━━━ Input data ━━━

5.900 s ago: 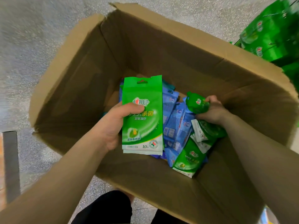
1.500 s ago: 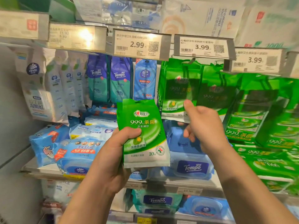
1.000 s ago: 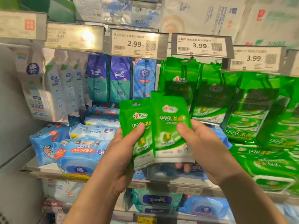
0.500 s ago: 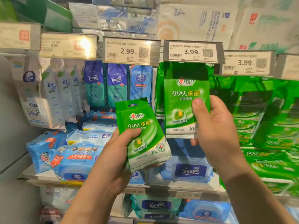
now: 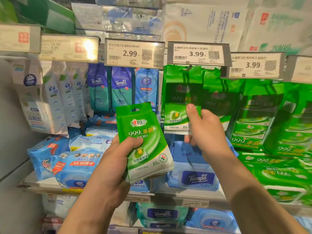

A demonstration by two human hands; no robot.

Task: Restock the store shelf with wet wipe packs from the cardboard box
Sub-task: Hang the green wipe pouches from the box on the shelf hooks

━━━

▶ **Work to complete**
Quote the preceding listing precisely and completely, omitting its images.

▶ **Task output**
5.900 s ago: 
1.500 s ago: 
1.000 s ago: 
0.500 s ago: 
now: 

A demonstration by two human hands; no robot.

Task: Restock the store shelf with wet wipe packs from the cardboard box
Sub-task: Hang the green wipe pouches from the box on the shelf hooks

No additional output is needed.